Back in 2009, Keegan made dozens of gallons of apple juice at his home orchard in Tesuque, N.M. Realizing it would spoil before he could drink it all, Keegan’s friend Nick Jones—at the time a Santa Fe Brewing Company employee —suggested they distill it into an apple brandy, which would give it an indefinite shelf life.

Together, Keegan and Jones did just that and put it in a barrel to age. When they tasted it a year later, they were surprised at how good it was. “Nick and I said, We should make a bottle or two to sell, and I began to read up on the licensing we would need to do that,” Keegan says. Keegan thought the creativity he used in his profession as an architect could also apply to liquor, and that he could use what he learned in his orchard to build a sustainable business. He traveled the country taking distilling classes and started to navigate the complex federal and state paperwork required to start a distillery.
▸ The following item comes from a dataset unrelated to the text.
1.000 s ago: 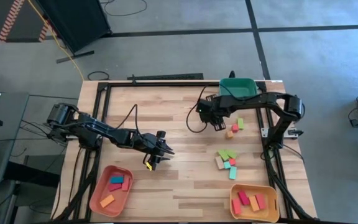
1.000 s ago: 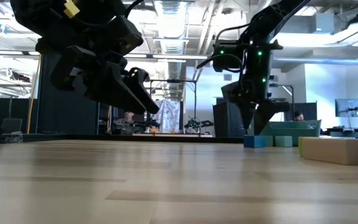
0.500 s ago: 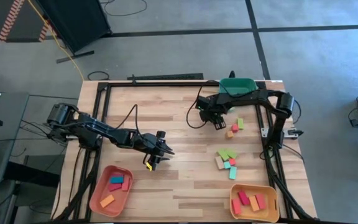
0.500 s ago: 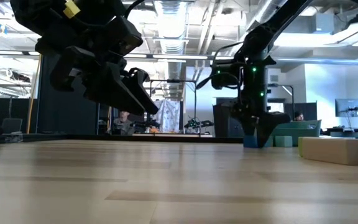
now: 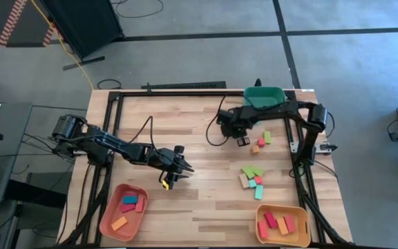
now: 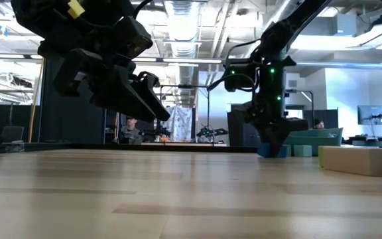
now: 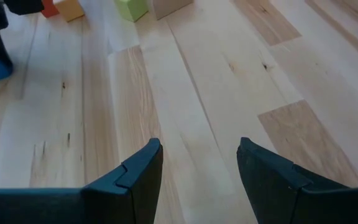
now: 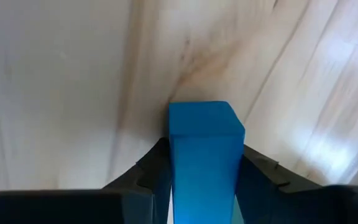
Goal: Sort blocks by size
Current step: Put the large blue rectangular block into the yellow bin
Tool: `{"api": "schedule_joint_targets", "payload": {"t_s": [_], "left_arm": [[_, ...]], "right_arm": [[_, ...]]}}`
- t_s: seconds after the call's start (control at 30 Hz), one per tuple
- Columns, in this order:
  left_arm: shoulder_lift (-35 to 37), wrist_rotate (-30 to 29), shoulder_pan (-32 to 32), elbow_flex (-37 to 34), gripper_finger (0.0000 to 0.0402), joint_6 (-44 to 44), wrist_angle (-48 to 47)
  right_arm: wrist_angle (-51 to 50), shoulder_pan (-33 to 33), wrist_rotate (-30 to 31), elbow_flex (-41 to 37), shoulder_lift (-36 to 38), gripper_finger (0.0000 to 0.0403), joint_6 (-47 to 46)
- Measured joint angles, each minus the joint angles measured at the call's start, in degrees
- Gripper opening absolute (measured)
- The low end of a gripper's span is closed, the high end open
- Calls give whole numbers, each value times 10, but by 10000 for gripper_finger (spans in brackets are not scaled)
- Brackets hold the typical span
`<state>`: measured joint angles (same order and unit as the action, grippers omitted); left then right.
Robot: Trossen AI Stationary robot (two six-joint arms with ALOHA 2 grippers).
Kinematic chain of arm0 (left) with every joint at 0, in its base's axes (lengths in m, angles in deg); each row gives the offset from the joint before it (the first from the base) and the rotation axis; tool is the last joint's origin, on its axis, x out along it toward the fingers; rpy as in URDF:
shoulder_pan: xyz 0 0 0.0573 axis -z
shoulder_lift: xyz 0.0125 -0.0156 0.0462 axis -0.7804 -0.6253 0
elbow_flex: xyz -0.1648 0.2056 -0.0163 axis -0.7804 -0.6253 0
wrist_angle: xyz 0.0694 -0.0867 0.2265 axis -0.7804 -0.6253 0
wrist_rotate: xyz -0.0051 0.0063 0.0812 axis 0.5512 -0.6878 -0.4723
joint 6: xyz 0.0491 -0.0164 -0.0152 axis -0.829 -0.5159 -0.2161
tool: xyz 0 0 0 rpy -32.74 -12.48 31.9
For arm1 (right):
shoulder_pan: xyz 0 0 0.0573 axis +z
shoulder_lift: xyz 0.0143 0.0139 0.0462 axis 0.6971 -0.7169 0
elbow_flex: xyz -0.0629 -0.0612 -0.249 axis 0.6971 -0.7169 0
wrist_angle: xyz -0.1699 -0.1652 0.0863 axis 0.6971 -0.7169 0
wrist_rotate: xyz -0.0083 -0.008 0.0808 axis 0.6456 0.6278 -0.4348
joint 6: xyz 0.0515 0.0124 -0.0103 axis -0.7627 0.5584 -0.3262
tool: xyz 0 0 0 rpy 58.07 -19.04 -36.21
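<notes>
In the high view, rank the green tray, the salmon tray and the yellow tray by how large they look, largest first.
1. Salmon tray and yellow tray: the two look about alike, so no order between them.
2. Green tray: looks smallest, though the right arm covers its near edge, so part of it is hidden.

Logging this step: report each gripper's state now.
Left gripper: open, holding nothing, above bare table.
Right gripper: closed on a blue block, near the green tray.

robotics lab, wooden table (image 5: 206, 173) stood on grey concrete floor (image 5: 206, 48), exposed ceiling ducts (image 6: 184, 26) overhead beyond it, monitors (image 6: 373, 114) behind table
</notes>
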<state>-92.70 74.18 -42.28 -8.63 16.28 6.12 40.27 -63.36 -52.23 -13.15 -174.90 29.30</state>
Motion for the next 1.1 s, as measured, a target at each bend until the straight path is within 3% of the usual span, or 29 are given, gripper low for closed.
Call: {"api": "schedule_joint_targets", "payload": {"t_s": [0.17, 0.4, 0.8, 1.1], "left_arm": [[0, 0, 0, 0, 197, 5, 0], [0, 0, 0, 0, 197, 8, 0], [0, 0, 0, 0, 197, 16, -1], [0, 0, 0, 0, 197, 16, -1]], "right_arm": [[-15, 35, 0, 2, 0, 158, -58], [-116, 115, -2, 55, 0, 165, -152], [-278, 319, -34, 221, 1, 164, -348], [-334, 475, -66, 333, 1, 166, -557]]}}
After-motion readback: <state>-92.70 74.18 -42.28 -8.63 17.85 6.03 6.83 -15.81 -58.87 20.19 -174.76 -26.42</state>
“We worked on the business plan through 2010,” says Keegan, “and opened the doors to the distillery in 2011.”

Keegan says the leap of faith needed to quit his architecture job and open a New Mexico distillery was huge, especially with the financial investment required because of state and federal regulations. “We had to buy all of the equipment, sign a lease and try to generate sales before we even distilled one drop,” says Keegan. “The federal regulations are difficult to understand and they sometimes contradict each other.” Keegan also discovered that even after everything in the distillery was in place to open, he still had to wait several months until his federal application was submitted and approved.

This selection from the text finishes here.